Recientemente, el fútbol vallisoletano ha tenido la gran alegría de vivir el enorme éxito alcanzado por el equipo femenino de la Agrupación Deportiva Victoria al conseguir el ascenso a Categoría Nacional.
Este acontecimiento debe de servir para que todos los estamentos del fútbol organizado se replanteen cuál es la situación actual por la que atraviesa el fútbol femenino y cuáles podrían las medidas necesarias para relanzarlo.
Es triste que sea la A. D. Victoria el único equipo femenino del fútbol vallisoletano, de entre un total de 7 equipos que han disputado la competición regional; es una pena que no haya más clubes que apuesten por él, alegando la compleja problemática que su puesta en marcha conllevaría para el normal desenvolvimiento de la actividad liguera, aunque corren serios rumores de que podría crearse alguno más para la próxima temporada.
Es una pena que algunas niñas que despliegan una buena labor futbolística en algunos equipos de fútbol 7, tengan que abandonar este deporte porque, debido a su edad, no puedan seguir jugando en equipos de categoría superior, ya que no existen.

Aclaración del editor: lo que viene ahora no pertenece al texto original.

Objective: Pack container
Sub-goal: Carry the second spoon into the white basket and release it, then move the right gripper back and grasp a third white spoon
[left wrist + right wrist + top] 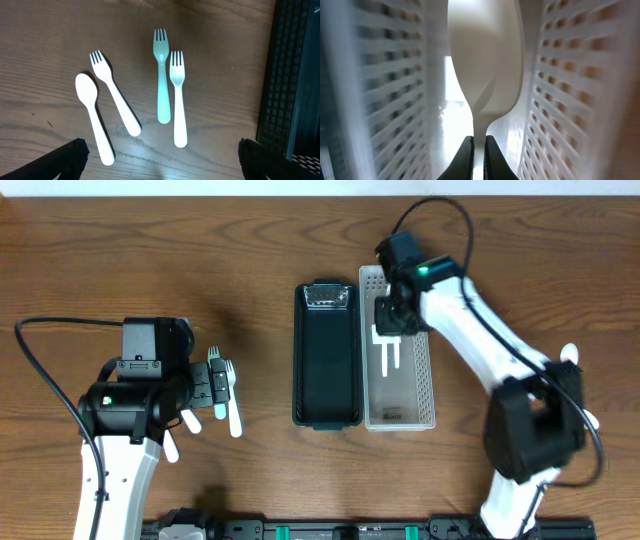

Es posible que desde los organismos rectores de nuestro fútbol, en colaboración con los clubes, pudieran hacerse campañas de relanzamiento del fútbol femenino y se organizase alguna competición que permitiese a las mujeres jugar a este deporte, ya que parece podría organizarse alguna competición liguera que aglutinase una posible demanda.
Quizá sea este el momento de replantearse estas cuestiones, ahora que el único equipo representativo del fútbol femenino local, ha alcanzado un éxito tan importante ante el que se abren nuevos retos y expectativas que, ojalá, encuentren el apoyo que se han ganado a pulso y que podría ser un aliciente decisivo para la potenciación de esta disciplina futbolística.